ミシャグジ様は石神が転じたものともいわれ、奉納された杓子を持って帰って喉をなでると咳の病が治るといわれている。
なぜ杓子なのかというと、ミシャグジ様とシャクシの音が似ているからだろう。
それでは、なぜミシャクジ様は咳の病にご利益があるとされたのだろうか。
ミシャグジ様は石神なので、
石→セキ(石の音読み)→咳という語呂合わせで咳の神へと神格を広げたのではないかと私は思う。
そして多賀大社と関係が深いと思われる胡宮神社の御神体・青龍山には胡宮磐座がある。
磐座とは信仰の対象となった岩のことを言う。
岩と石のちがいはその大きさだけですから、胡宮磐座は石神=ミシャグジ様だといえるのではないだろうか。
胡宮磐座は多賀大社の奥の院であるともいわれており、多賀大社の信仰はこの胡宮磐座と関係がありそうに思える。
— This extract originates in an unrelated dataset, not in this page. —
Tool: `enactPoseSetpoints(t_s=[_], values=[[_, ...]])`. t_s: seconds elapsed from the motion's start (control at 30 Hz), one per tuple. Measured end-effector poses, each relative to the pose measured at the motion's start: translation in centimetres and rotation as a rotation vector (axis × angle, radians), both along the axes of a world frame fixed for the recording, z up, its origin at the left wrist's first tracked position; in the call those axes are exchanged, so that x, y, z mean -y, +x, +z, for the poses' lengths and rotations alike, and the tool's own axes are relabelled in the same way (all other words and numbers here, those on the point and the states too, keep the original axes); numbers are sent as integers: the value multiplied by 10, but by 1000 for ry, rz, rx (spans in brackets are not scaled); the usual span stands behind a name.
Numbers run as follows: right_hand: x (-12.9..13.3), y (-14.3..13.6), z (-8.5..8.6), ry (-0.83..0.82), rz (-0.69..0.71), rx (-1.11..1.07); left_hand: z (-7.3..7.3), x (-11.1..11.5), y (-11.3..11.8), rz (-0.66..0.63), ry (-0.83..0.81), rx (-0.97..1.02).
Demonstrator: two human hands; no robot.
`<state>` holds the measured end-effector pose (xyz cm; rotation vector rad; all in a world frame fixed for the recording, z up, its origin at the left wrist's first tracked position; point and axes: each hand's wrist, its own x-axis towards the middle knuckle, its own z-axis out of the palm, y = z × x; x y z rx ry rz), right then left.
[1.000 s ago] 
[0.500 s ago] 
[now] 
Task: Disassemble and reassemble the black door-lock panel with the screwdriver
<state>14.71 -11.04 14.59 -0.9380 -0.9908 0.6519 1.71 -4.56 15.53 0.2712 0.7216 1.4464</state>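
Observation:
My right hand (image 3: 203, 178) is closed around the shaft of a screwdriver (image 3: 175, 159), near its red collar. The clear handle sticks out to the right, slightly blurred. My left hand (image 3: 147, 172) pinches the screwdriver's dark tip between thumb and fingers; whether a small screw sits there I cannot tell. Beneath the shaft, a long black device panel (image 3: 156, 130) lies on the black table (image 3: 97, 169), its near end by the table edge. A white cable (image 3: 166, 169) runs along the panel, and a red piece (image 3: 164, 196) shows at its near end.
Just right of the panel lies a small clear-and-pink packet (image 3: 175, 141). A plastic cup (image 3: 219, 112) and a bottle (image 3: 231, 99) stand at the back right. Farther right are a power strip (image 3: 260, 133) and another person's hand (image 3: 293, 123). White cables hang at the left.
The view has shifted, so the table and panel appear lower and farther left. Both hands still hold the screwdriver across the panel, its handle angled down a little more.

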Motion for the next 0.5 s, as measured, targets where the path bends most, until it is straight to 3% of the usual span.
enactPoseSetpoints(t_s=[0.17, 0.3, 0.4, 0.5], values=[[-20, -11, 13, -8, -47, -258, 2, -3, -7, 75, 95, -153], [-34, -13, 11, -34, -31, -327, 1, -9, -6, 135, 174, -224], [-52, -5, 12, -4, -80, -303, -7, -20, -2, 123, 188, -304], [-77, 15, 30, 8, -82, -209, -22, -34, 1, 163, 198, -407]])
もしかしたら、胡宮磐座がミシャグジ様として信仰され、そこから多賀杓子が作られるようになったのかも?
多賀大社
③胡という漢字を漢和辞典で調べてみたら、色んなことがわかった。漢和辞書なんて学生のときは滅多にひかなかったが、歴史や民俗学の謎学(?)にはまってからは結構重宝している。
ネットには書いてないようなことも書いてあるからだ。
さて胡という漢字を家にあった古い漢和辞典で調べてみると、次のように書いてあった。
①獣のあご。垂れ下がった顎の肉。
②くび
③なんぞ。なに。いずくんぞ。
④いのちがながい。としより。おきな。
⑤とおい。はるか。
⑥えびす。北方の異民族の名。
⑦昔の中国で、外国から渡来したものをいう。
⑧祭器。
⑨でたらめのこと。
⑩ほこの首。ほこの先に曲がってわきに出たもの。
角川漢和中辞典(昭和51年 161版)より。
④胡宮神社は蝦夷の神?⑥えびす。北方の異民族の名。
とある点に注意してください。。
胡宮神社という神社名は、北方の異民族の神、という意味ではないだろうか?
ウィキペディアにも次のように記されています。
ミシャグジは日本古来の神。柳田國男によれば塞の神(サイノカミ)であり、もとは大和民族に対する先住民の信仰。
https://ja.wikipedia.org/wiki/%E5%B2%90%E3%81%AE%E7%A5%9E より引用
先住民と異民族は同じだと考えていいだろう。
東北地方にはまつろわぬ民・蝦夷が住んでいた。
蝦夷はエビスともいわれていた。
エビスは戎、夷のほか、胡とも記された。
胡宮神社の胡宮とは蝦夷=エビスの宮という意味ではないだろうか。
⑤なぜ多賀大社や胡宮神社は延命にご利益があるとされているのか。
胡には⑥えびす。北方の異民族の名。という意味があり、蝦夷(胡)の神の宮という意味で胡宮神社というのだと思うが
胡には④いのちがながい。としより。おきな。という意味もある。
そこから胡宮神社は延命にご利益があると考えられるようになったのではないだろうか。
そして胡宮神社は多賀大社の奥宮なので、多賀大社にも延命の御利益があると考えられるようになったのではないかと思ったりする。
⑥なぜ弓でひくものを胡弓というのか?
①獣のあご。垂れ下がった顎の肉。
②くび
というのが特に気になる。
胡弓という楽器がある。
三味線に似ているが、三味線と違って弓で弾く。
https://commons.wikimedia.org/wiki/File:Playing_on_Samisen,_Yokin_and_Kokin.jpg よりお借りしました。
向かって右が胡弓。
琉球には胡弓(クーチョー)、中国には二胡と読いう楽器があるが、やはり弓で弾く。
さらに、擦弦楽器を総称して胡弓と呼ぶこともあり、明治初期にはバイオリンのことも胡弓といっていた。
つまり弓でひくものが胡弓であり、指やバチではじく三味線やギターは胡弓ではないのだ。
もしかしてそれは弓でひくことに、首を刀などで切断しているイメージがあるからではないだろうか?
そう考えると、胡宮神社とはドクロ(首)の神であり、胡宮神社を別宮とする多賀大社もドクロの神ではないかと思われる。
しゃもじは胴体から切り離した首=ドクロを思わせる形をしているではないか。
胡宮磐座もドクロのように見えなくもない。